A Q&A with Tim Ryan of Kroll
The second in our ongoing series on IP theft, this Q&A with Tim Ryan of Kroll explores the current situation companies are facing vis à vis data security and intellectual property, and what they can do to better arm against growing threats. A former FBI supervisor for the largest cyber squad in the United States, Ryan is currently the head of Kroll’s cyber practice which handles incident response, breach investigations and risk assessment.
Can you explain the current situation of international IP theft in corporate America? What do companies need to know? Are there any misconceptions or myths that need to be addressed?
The problems we see fall into one of two main buckets. Companies are getting hacked externally by competitors looking for anything from product designs to marketing information or other data. The other threat is from insiders, contractors or employees who move on and take key data such as proprietary algorithms with them. Adding to the complexity of the situation is the fact that a lot of knowledge workers are foreign nationals residing here strictly for employment purposes so all of the legal constraints against taking data—non-compete and nondisclosure agreements–may not apply to them. As we move toward a knowledge-based economy, this poses a real problem. The biggest myth out there is that this is an IT issue—the thief downloaded the information from an IT system so that’s the department that will handle it. Sometimes vendors play into that myth by offering data loss prevention hardware or software with the promise that it will keep theft from happening but we all know that’s just not true. The truth is that for both external and internal threats you need a comprehensive team approach.

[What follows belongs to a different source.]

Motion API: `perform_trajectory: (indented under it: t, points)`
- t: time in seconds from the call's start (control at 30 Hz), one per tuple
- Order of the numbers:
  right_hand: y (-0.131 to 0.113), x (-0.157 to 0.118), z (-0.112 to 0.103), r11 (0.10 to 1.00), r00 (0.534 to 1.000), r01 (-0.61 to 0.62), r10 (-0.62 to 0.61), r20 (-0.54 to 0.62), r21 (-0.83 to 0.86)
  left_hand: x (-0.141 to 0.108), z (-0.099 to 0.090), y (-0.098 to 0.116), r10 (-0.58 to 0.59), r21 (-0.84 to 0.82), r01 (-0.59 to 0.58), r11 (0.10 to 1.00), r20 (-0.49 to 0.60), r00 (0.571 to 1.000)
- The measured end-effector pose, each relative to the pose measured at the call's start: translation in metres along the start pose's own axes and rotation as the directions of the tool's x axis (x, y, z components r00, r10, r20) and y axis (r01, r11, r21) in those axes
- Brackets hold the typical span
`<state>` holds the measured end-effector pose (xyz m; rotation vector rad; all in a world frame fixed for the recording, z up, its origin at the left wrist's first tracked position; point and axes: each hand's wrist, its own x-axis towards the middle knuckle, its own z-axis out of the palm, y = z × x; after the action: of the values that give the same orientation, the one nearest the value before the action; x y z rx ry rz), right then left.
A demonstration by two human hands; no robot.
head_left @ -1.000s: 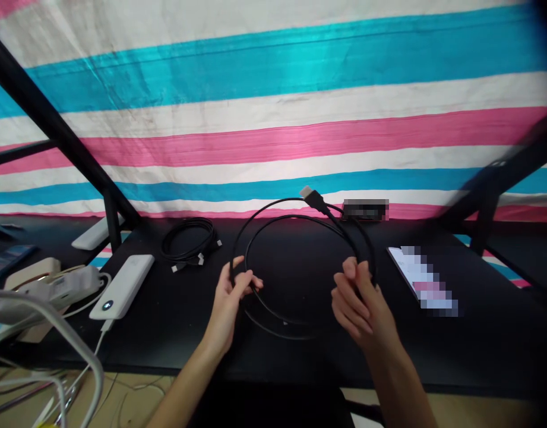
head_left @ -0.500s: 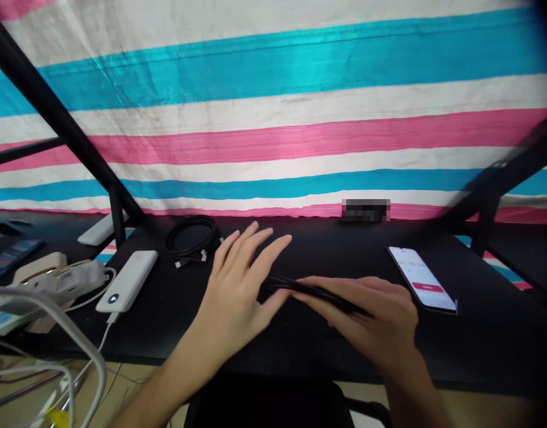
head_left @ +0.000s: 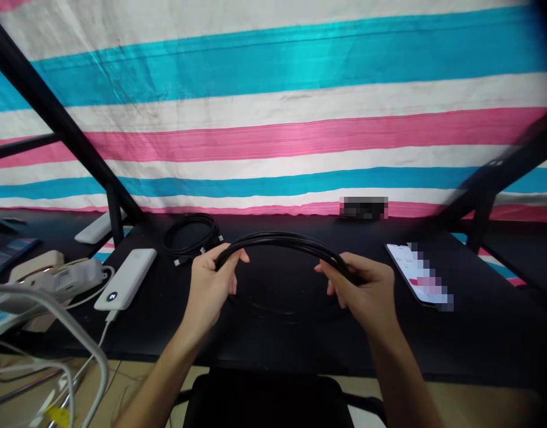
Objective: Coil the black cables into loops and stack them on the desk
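Note:
A coiled black cable (head_left: 282, 239) is held up above the black desk (head_left: 291, 351), its bundled strands arching between my two hands. My left hand (head_left: 213, 282) pinches the coil at its left side. On the opposite side, my right hand (head_left: 362, 288) has its thumb and fingers closed round the strands. The lower part of the loop is dark against the desk and hard to make out. Behind my left hand lies a second coiled black cable (head_left: 190, 235) with several light-coloured plug ends.
Left of my hands lies a white power bank (head_left: 128, 279) with a white cable plugged in. Beyond it are a white power strip (head_left: 72, 279) and looping cables. A phone (head_left: 416, 273) lies on the right, a blurred-out dark object (head_left: 363, 207) at the back. Black frame bars (head_left: 54, 113) slope on both sides.
My hands have moved apart. The left, which had its fingers spread, now grips the cable. The bundle, previously seen as a narrow strip, now shows as a wide arch.

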<state>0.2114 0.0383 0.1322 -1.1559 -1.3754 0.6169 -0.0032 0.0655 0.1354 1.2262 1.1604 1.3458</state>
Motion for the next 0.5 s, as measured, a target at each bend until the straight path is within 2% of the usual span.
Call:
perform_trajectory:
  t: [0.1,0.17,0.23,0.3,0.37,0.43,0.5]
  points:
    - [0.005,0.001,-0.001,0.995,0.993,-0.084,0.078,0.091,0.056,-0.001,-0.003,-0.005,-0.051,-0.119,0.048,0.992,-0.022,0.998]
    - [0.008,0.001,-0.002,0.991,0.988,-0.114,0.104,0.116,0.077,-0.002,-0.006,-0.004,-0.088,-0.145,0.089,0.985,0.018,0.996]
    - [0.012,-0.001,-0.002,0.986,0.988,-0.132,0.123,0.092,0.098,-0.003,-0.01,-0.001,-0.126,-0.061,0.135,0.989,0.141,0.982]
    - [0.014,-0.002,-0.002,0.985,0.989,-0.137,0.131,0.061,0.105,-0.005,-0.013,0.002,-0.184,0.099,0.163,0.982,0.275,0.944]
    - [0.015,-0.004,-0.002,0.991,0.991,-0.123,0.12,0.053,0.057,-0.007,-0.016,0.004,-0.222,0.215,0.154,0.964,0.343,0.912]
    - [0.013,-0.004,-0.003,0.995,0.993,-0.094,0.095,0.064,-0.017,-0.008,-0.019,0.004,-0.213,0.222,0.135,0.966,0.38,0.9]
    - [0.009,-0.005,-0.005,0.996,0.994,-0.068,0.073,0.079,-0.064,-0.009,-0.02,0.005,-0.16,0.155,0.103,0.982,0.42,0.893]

Why is this happening? Why now?
This is just a measure of how our economy has changed. We are constantly looking for efficiency through technology and we seamlessly share data across broad geographic areas in the blink of an eye. Those same systems, if not properly controlled, can allow access to that sensitive data. I also think it has something to do with the transient nature of our workplace. We no longer work at a single organization for twenty years. It’s often employees that are further down the food chain that are taking the info from job to job. People in the government know this practice is illegal but in the private sector it can be more amorphous as to what data is proprietary. Often we will get a call from a company when they realize that they unwittingly have another company’s data.
How might a company go about protecting their IP data and systems?
You need to have an integrated team that can deal with a threat. From an external point of view, it’s about IT architecture, governance, response training and risk assessment. Sometimes companies won’t do anything about external hacking because the problem doesn’t escalate from the lower level employees to the C-suite level. We find that there might be a conflict of interest, because IT employees feel it’s their job to prevent leaks so when something happens they don’t want to ring alarm bells. But that’s where a small problem can become a big one.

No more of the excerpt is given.